Jim Jaime’s water-and-sewer supply company is not just staying afloat in this economy—business is thriving

Truly a family-run operation, three of Jaime’s five kids as well as a daughter-in-law work in the company. (Standing left to right) His son, Justin, is the vice president; daughter, Maria, is the assistant to the office manager; daughter-in-law, Theresa, is the office manager; and son, Jonathan, is the yard manager.

Family-owned and operated Saginaw, Michigan-company Michigan Pipe & Valve was formed when a close family friend of Jim Jaime coaxed him into joining his water-and-sewer distribution company. “Art Valls approached me at a time when I was working for a newspaper in advertising,” Jaime recalls. “He had an opening in sales, and he believed that I could sell anything.”

A year later, Jaime joined his golf and bowling buddy in his business venture. That was 24 years ago.

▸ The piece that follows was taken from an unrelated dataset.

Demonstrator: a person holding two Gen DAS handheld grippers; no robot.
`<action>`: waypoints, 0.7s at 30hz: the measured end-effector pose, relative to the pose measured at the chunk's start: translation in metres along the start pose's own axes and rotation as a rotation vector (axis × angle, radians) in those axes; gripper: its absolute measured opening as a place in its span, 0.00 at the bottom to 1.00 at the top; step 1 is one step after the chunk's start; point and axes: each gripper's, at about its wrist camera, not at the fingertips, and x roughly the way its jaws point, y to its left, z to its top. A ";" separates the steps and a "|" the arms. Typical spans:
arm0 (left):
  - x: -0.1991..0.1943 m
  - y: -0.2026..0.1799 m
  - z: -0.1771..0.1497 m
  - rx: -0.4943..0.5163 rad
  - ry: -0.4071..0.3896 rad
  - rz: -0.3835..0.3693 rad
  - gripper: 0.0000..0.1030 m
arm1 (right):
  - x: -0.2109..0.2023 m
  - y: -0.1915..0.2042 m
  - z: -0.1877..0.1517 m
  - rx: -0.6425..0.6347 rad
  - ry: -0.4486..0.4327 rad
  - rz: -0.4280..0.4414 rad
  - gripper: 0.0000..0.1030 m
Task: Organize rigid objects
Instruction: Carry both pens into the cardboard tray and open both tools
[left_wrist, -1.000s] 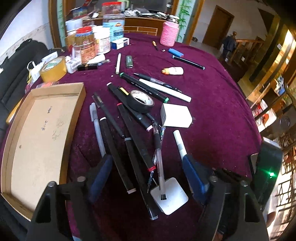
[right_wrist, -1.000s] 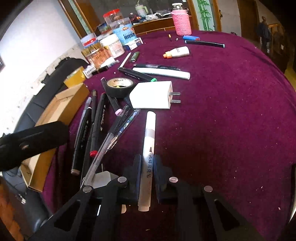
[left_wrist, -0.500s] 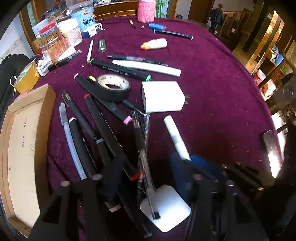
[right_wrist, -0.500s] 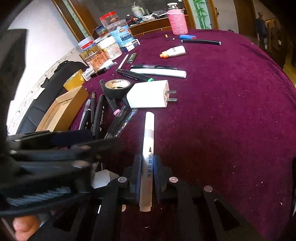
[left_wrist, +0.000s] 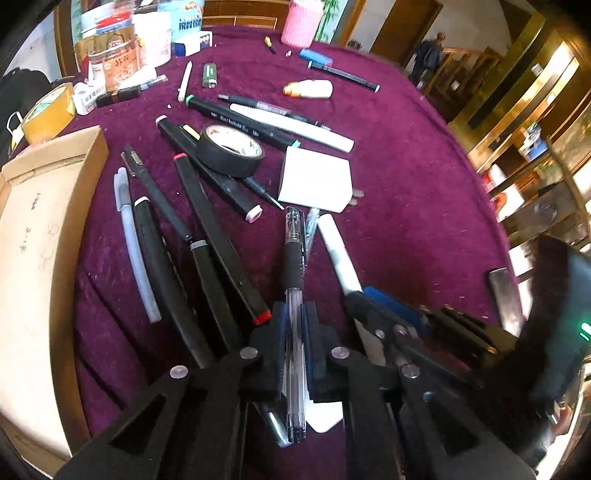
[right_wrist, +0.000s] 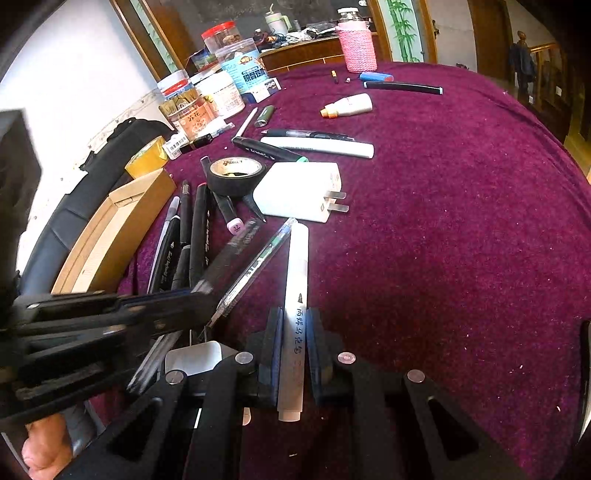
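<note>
In the left wrist view, my left gripper (left_wrist: 294, 321) has its jaws closing tight on a clear gel pen (left_wrist: 294, 258) with a black grip, and the pads press both sides of its barrel. The pen points away over the purple cloth. My right gripper (right_wrist: 295, 332) is shut on a white marker (right_wrist: 298, 258) that lies on the cloth. In the right wrist view the left gripper (right_wrist: 199, 295) comes in from the left, with the gel pen (right_wrist: 236, 247) blurred ahead of it. Several black markers (left_wrist: 218, 240) lie to the left of the pen.
An open cardboard box (left_wrist: 37, 258) sits at the left edge. Ahead lie a black tape roll (left_wrist: 229, 149) and a white charger (left_wrist: 314, 181). A white square piece (left_wrist: 325, 417) lies under the pen. Jars (right_wrist: 218, 92) and a pink bottle (right_wrist: 356, 48) stand at the back.
My left gripper came down over the pile and its wide-open jaws closed on the clear gel pen. The right gripper stayed put, shut on the white marker.
</note>
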 end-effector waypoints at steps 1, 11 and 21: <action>-0.007 0.002 -0.003 -0.012 -0.012 -0.006 0.08 | 0.000 0.000 0.000 0.000 0.000 -0.001 0.12; -0.075 0.045 -0.032 -0.129 -0.135 -0.028 0.08 | -0.007 0.007 -0.002 -0.029 -0.058 -0.084 0.11; -0.115 0.093 -0.067 -0.250 -0.224 0.017 0.08 | -0.048 0.027 -0.012 0.022 -0.157 0.028 0.11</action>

What started out as a fulfilling and lucrative career change turned into Jaime convincing his friend to start a new business together: Michigan Pipe & Valve-Saginaw, a water-and-sewer supply company.

Founded in 1998, Jaime and Valls put in place a business philosophy rooted in building relationships with customers, and treating them like family. “We believe in building those relationships with dignity and honesty,” Jaime says. “It has always paid off. When we left our other company, we took 80 percent of that business because of our relationships.” Those humble beginnings segued through the decade, and he hopes will continue with his children. When Art Valls retired in 2007, Jaime bought out his shares.

He and his wife Patricia have five adult children, three of whom work alongside their proud father. His son, Justin, is the vice president; daughter-in-law, Theresa, is the office manager; son, Jonathan, is the yard manager; and daughter, Maria, is the assistant to the office manager. So, from vice president to an office manager, his children are taking a leading role as Jaime prepares to retire this year.

Already one the largest distributors of water, storm, and sewer materials in Michigan and the only Hispanic-owned distribution company, Jaime has positioned his children to take the business into the next echelon. “It impacts the business as I get ready to retire,” he says, who also stays hands-on in the networking, operations, and sales department. “We want to be able to grow the business and give other opportunities to other family members as we expand. I know they can maintain the philosophy and success—the foundation of this company.”

Even in tumultuous economic times, the underground distribution company has been profitable and successful. “It all goes back to our service and philosophy,” Jaime says. “We’ve been in the top 500 largest Hispanic-owned companies in the country the past three years. That reflects our ability to build relationships and maintain a good margin.”

For Jaime, he wants to give young Hispanics a footprint in this industry. The company’s ambition is evident as it supports minorities not only at Michigan Pipe & Valve, but in the community. “We’re involved with the local Hispanic Business Association, helping train young professional Hispanics to be leaders in the community.” In addition, Jaime redefines diversity, and encourages other corporations about the importance of inclusion. “It’s our voice and example that demonstrates how we promote diversity in our company and others,” he says.

Another part of the company’s longevity and growth is happy employees. Even though it’s a family company, the nonfamily employees are treated as such. “We include them in family weddings, graduations and birthdays,” gushes Jaime, who is a grandfather of five, soon to be seven. “During summer we go on golf trips; Christmas, we have bowling outings; and during the fall season, we go on pheasant hunts.”

Combining all of those elements, Michigan Pipe & Valve-Saginaw will move forward with those same business philosophies. “My hope is that it will continue to be successful and that my children will come up with new ways to do business,” Jaime says. “When you look at the industry we are in, the future looks very bright.”